1977'den beri içindeyim

Fetullah Gülen cemaatiyle 1977'de tanıştığını ifade eden Hamsici, imamlık yapan babasının arkadaşı tarafından cemaatin kamplarına götürüldüğünü anlattı. Üniversite hayatı boyunca cemaat mensuplarıyla bir araya gelmediğini savunan Hamsici, hakimlik stajına başladığı Ankara'da tekrar cemaatle irtibatlı kişilerle buluşmaya başladığını kaydetti.

Hamsici, 1997'de Adalet Bakanlığında tetkik hakimi olarak göreve başladığını, burada eski Adalet Akademisi Başkanı Hüseyin Yıldırım ile aynı odada çalıştığını, Yıldırım'ın yanına sık sık ziyarete gelen İsmail Köse'yle de burada tanıştığını söyledi.

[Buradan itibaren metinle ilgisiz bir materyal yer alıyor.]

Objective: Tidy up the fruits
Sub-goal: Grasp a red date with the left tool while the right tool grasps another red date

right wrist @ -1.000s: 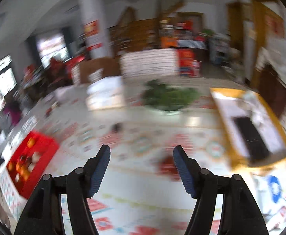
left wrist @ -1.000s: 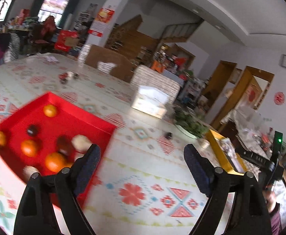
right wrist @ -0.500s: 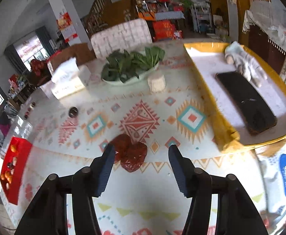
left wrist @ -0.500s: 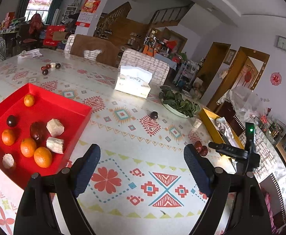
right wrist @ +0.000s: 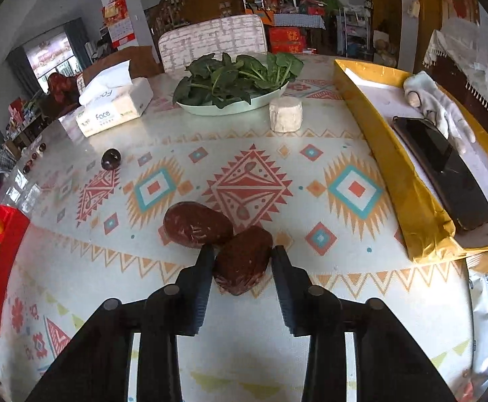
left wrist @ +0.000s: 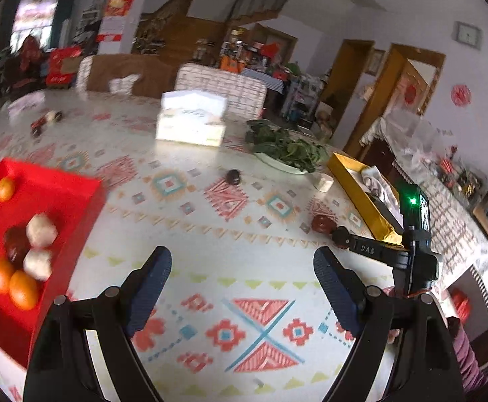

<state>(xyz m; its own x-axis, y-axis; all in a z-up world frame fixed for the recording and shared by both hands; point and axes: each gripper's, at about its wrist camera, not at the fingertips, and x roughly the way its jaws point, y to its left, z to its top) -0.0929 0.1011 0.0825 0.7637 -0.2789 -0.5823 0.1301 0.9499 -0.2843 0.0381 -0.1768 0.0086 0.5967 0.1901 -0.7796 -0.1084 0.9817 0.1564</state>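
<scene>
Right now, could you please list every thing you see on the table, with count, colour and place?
dark red fruits: 2, table centre, touching; nearer one between right fingers
dark round fruit: 1, near tissue box
tissue box: 1, white, far left
greens bowl: 1, pale, far centre
white cylinder: 1, beside bowl
yellow tray: 1, right, holds black phone, cloth
red tray: 1, left, holds mixed fruit
left gripper: open, empty
right gripper: around nearer fruit; contact unclear

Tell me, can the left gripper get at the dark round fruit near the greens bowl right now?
Probably yes. The left gripper is open and empty, and only bare tablecloth lies between it and the dark fruit, though the fruit sits well ahead.
</scene>
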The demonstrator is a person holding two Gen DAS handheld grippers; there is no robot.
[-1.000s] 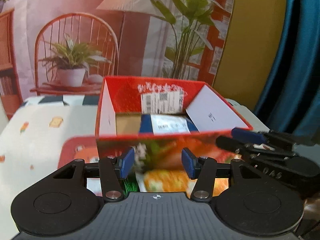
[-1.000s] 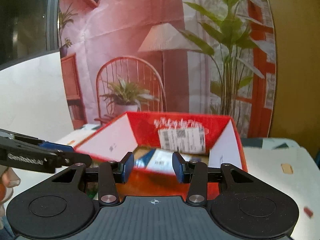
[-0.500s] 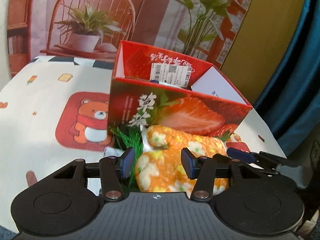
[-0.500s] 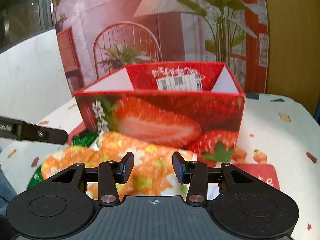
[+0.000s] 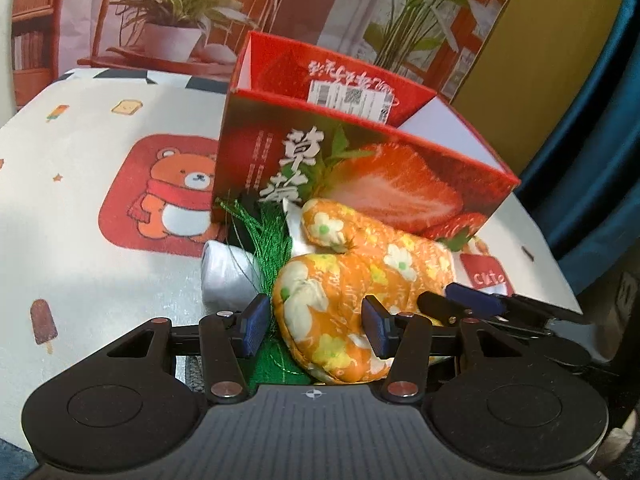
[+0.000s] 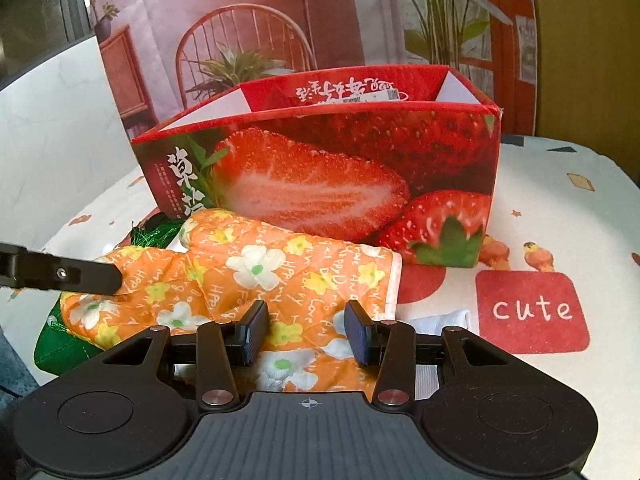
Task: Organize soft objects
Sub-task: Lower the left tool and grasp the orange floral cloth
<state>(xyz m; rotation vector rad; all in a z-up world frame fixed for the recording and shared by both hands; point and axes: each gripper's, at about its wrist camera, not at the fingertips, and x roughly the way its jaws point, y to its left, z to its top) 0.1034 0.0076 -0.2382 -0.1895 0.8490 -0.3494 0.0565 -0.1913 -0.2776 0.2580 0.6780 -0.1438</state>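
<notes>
An orange oven mitt (image 5: 360,280) with white and yellow flowers lies on the tablecloth in front of a red strawberry box (image 5: 360,176). My left gripper (image 5: 316,322) is open, its blue pads on either side of the mitt's rounded end without pressing it. My right gripper (image 6: 307,330) is open too, just over the mitt (image 6: 256,272) near its white-edged cuff. In the left wrist view, the right gripper (image 5: 440,296) reaches in from the right. One finger of the left gripper (image 6: 80,276) crosses the mitt's tip in the right wrist view.
A green tasselled cloth (image 5: 268,240) and a white roll (image 5: 228,276) lie under and left of the mitt. A white cloth (image 6: 440,320) peeks out by the cuff. The open box (image 6: 320,168) stands right behind. The printed tablecloth (image 5: 100,140) stretches left; its edge (image 6: 600,380) is close.
Both grippers have come down from looking into the box to hovering low over the orange mitt in front of it. Their jaw widths look unchanged.
</notes>
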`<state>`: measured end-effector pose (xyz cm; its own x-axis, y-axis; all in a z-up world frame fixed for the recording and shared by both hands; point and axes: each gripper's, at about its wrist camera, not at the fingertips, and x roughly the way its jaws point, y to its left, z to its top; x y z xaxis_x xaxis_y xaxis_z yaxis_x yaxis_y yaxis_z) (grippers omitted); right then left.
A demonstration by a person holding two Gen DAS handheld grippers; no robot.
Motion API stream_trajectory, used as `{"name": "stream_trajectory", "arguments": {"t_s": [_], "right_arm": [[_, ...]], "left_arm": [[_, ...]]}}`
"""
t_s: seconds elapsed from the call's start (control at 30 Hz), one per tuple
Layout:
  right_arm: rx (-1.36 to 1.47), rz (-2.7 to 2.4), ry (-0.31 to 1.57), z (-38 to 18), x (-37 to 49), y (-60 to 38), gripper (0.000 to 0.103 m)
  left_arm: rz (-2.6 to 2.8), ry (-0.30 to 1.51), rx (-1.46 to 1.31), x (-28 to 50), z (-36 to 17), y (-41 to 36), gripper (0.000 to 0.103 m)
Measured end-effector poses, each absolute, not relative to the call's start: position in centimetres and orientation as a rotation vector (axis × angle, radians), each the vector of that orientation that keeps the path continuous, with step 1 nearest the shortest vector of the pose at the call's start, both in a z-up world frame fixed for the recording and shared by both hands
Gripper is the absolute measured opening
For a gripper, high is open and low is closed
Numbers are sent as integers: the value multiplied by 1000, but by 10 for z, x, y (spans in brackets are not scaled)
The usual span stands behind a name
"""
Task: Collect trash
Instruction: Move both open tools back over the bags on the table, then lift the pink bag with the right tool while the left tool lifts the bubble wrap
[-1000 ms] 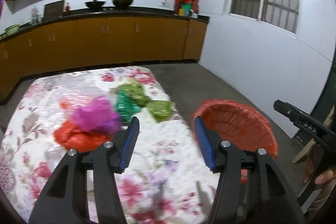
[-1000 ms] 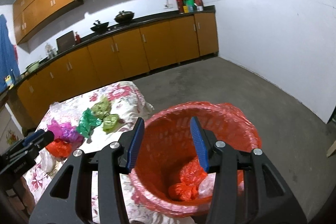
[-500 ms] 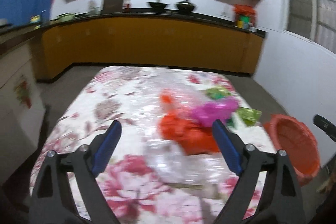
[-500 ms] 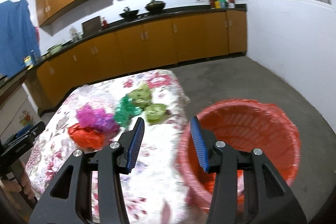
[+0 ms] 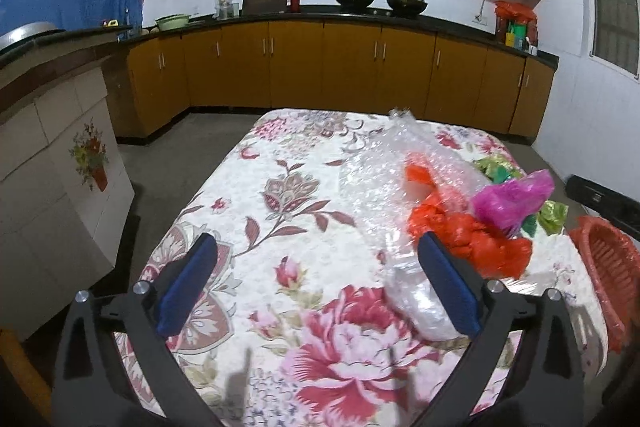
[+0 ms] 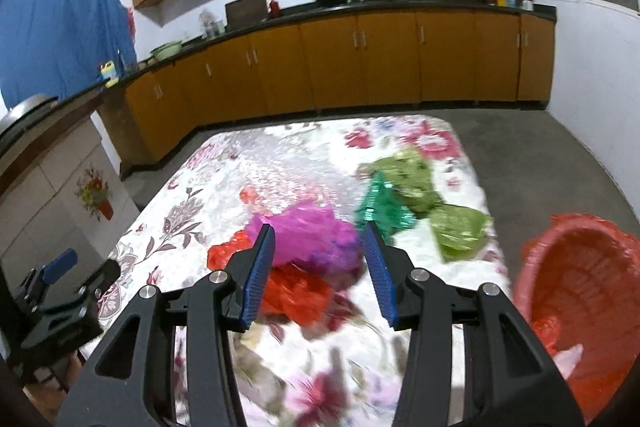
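Right gripper (image 6: 320, 247), jaws apart and empty, hovers above the magenta bag (image 6: 312, 239); left gripper (image 5: 316, 263) has just spread wide.

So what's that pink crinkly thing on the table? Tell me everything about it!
The pink bag is a crumpled ball of thin, shiny magenta plastic, scrunched with loose folds sticking out. It sits on the flowery tablecloth, piled on top of a crumpled red bag and touching it. A dark green bag lies close beside it. The right tool hangs open in front of it, not squeezing it. The picture is a bit blurry, so finer details do not show.
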<state>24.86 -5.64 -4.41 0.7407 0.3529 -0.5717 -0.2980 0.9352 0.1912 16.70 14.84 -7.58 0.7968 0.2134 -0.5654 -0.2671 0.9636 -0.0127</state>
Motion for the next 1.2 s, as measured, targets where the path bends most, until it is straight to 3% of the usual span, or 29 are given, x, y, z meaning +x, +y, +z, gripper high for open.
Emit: {"name": "stream_trajectory", "arguments": {"t_s": [0.3,0.4,0.47,0.53,0.87,0.93,1.2], "right_arm": [[95,377,731,-64,279,-31,46],[95,389,735,-67,278,-27,32],[77,395,729,-67,275,-24,18],[68,402,727,-66,275,-22,11],[91,454,632,-37,257,-20,7],[101,458,603,-28,252,-25,7],[136,419,543,-11,235,-58,7]], "left_arm": [[237,641,-182,168,-92,171,99],[234,638,-192,168,-95,175,99],[228,636,-192,167,-95,175,99],[219,632,-191,167,-96,174,99],[131,630,-180,171,-94,160,98],[113,638,-172,174,-95,154,95],[23,721,-128,202,-112,130,67]]}}
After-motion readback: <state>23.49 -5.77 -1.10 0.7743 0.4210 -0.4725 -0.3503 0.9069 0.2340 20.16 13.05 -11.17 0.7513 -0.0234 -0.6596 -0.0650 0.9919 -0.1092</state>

Köse'nin daveti üzerine Gülen sohbetlerinin yapıldığı, namaz kılındığı toplantılara katılmaya başladığını belirten Hamsici, Bakanlıkta tetkik hakimliği görevi süresince İbrahim Okur, Birol Erdem, Hüseyin Yıldırım, Ömer Kerkes, Mustafa Elçim ve Hüsnü Uğurlu ile yakınlaşıp ailece görüşmeye başladıklarını anlattı.

MAAŞIMIN YÜZDE BEŞİNİ HİMMET PARASI OLARAK VERDİM
 

Hamsici, 1997'de Adalet Bakanlığında tetkik hakimi olarak göreve başladığını, burada eski Adalet Akademisi Başkanı Hüseyin Yıldırım ile aynı odada çalıştığını, Yıldırım'ın yanına sık sık ziyarete gelen İsmail Köse'yle de burada tanıştığını söyledi.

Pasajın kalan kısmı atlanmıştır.